Marcin Zaborski, RMF FM: Jeśli premier przerywa wizytę w Brukseli, wychodzi ze szczytu Unii Europejskiej, i wraca do kraju, to znak, że dzieje się coś ważnego. Rozumie pan, co się stało?
Szymon Szynkowski vel Sęk: Wszystkie najważniejsze kwestie, jakie były do omówienia na szczycie, zostały omówione.
To było przed dyskusją o Brexicie, panie pośle.
Rozumiem.
To nieważne?
Panie redaktorze, ale wszystkie kwestie tam, gdzie jakieś konkluzje miały zapaść - zostały wyjaśnione. Z całym szacunkiem, ale szczyty też mają swój punkt ciężkości.
Brexitem się nie przejmujemy?
Nie... W sprawie Brexitu mamy jasne stanowisko i tutaj Polska akurat bardzo konstruktywnie uczestniczyła w negocjacjach co do warunków Brexitu, w związku z tym na bieżąco mamy przegląd sytuacji.
Co innego mówił premier Morawiecki, bo mówił, że on wraca, bo musi przejrzeć tajne, pilne dokumenty, które trafiły do niego na biurko w kancelarii premiera...
To w takim razie trzeba pytać pana premiera. Wie pan, skoro dokumenty są tajne, no to też siłą rzeczy ja nie wiem, jakie dokumenty pan premier będzie w związku z powrotem przeglądał.
A na to były premier Leszek Miller mówi "Faktowi" tak: "To wszystko brzmi niewiarygodnie. Musiały to by być jakieś dokumenty dotyczące wojny lub działań zbrojnych. W innym przypadku nie ma powodu, żeby premier wracał do kraju". To ktoś tu nas chyba trochę próbuje oszukać.

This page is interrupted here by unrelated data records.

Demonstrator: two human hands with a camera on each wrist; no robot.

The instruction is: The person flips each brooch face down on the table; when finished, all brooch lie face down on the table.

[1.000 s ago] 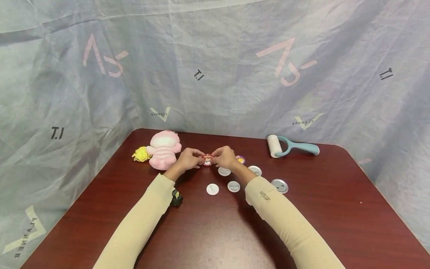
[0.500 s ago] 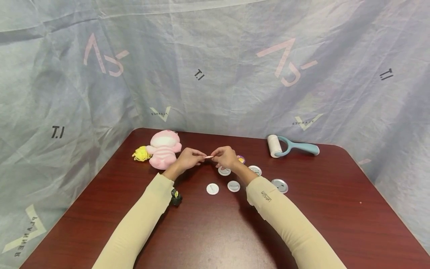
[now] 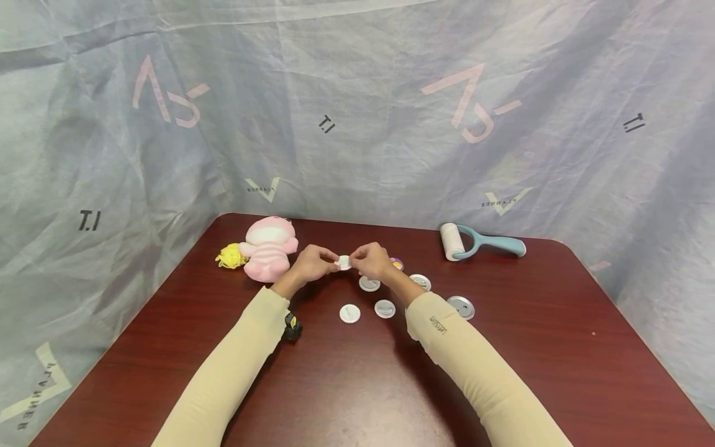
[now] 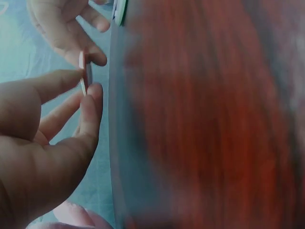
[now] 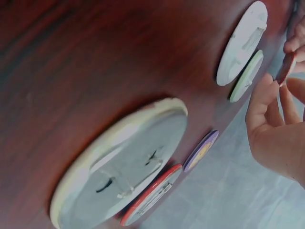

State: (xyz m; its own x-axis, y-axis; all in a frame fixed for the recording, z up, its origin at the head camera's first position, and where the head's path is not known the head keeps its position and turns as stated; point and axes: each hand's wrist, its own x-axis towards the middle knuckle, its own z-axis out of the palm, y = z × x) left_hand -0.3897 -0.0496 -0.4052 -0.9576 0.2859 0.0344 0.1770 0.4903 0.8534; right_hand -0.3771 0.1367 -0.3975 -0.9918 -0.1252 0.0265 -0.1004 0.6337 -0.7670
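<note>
Both hands meet over the back middle of the table around a small round pin badge (image 3: 344,262). My left hand (image 3: 313,263) pinches its left edge between thumb and fingers, and my right hand (image 3: 373,261) pinches the right edge. Its pale back faces the head camera. In the left wrist view the badge (image 4: 86,69) appears edge-on, and the right wrist view shows its red rim (image 5: 287,67). Below the right hand lies a badge (image 3: 369,284) with its back up. Two more badges, one white (image 3: 350,313) and one silver-backed (image 3: 385,308), lie nearer.
A purple badge (image 3: 397,263), a white-rimmed badge (image 3: 420,282) and a large badge (image 3: 461,307) lie around the right forearm. Pink plush toy (image 3: 269,248) and yellow yarn-like bundle (image 3: 231,256) are at left. A blue-handled lint roller (image 3: 491,243) rests at the back right.
Between both hands, the badge has turned over from its red printed face, through edge-on, to its pale back. The hands stay in nearly the same place.
</note>
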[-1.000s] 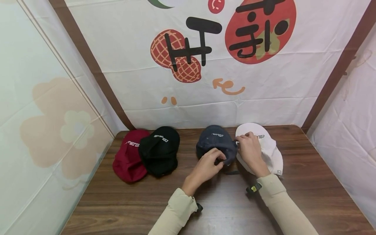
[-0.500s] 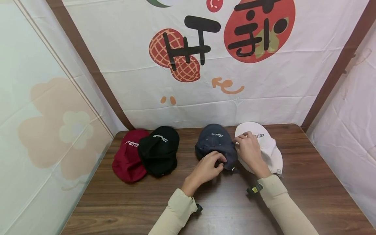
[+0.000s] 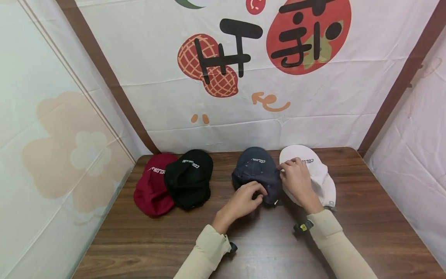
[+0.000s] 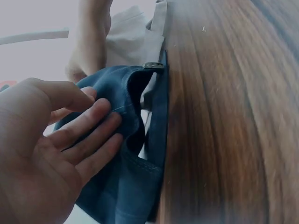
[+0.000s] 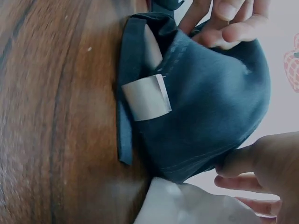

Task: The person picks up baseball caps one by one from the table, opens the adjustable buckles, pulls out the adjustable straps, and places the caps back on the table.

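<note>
Back edge lowered, the navy cap [image 3: 255, 168] seems settled, touched by the relaxed, empty left hand [image 3: 245, 199]; any pinch by the right hand [image 3: 296, 179] is unclear.

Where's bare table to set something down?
Free: table in front of red cap and black cap; right of white cap; narrow strip between black and navy cap. Crowded: navy cap, left hand, right hand and white cap bunched together.
</note>
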Motion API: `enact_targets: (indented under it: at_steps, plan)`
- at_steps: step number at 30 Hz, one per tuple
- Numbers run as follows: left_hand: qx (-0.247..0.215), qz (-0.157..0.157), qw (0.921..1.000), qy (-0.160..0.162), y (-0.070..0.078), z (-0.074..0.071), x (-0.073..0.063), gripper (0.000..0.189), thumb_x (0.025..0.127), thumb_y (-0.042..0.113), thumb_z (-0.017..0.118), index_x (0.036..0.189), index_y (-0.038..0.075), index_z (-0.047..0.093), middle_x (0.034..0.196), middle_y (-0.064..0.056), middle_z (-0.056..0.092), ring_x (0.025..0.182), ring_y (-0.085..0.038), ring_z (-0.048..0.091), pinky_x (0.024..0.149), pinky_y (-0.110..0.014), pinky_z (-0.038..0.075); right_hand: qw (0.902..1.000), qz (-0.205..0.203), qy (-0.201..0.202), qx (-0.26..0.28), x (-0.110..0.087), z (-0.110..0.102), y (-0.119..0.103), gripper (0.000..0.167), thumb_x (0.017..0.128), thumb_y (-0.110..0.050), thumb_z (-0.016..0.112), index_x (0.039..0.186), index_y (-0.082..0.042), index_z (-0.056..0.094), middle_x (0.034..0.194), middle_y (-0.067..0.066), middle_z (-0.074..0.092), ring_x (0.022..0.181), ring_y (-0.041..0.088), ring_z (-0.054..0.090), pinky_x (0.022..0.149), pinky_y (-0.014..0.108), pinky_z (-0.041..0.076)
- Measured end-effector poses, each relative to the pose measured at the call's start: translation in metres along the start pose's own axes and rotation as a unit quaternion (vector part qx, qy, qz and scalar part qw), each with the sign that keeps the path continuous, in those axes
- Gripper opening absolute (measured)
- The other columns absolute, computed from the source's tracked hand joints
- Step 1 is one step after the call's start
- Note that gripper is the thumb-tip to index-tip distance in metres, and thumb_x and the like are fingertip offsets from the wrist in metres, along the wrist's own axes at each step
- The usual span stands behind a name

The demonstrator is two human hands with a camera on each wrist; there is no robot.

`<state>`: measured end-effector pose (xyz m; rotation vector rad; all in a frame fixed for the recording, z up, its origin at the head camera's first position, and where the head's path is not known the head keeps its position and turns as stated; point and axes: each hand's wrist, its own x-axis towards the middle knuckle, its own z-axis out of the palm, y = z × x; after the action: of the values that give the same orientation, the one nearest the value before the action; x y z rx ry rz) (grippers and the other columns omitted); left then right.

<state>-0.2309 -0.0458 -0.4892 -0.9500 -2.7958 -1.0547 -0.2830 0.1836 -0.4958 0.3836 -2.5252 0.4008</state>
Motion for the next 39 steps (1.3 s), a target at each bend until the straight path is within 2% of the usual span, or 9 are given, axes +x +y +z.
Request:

To jest wrażenie pana redaktora. Ja odnoszę takie wrażenie, że wszystkie najważniejsze kwestie na szczycie zostały omówione, premier podjął taką decyzję, na pewno podjął ją również w kontakcie z ministrem spraw zagranicznych i z doradcami. Myślę, że trzeba pytać premiera, jaki był konkretnie powód powrotu do kraju, ale na pewno nie był błahy.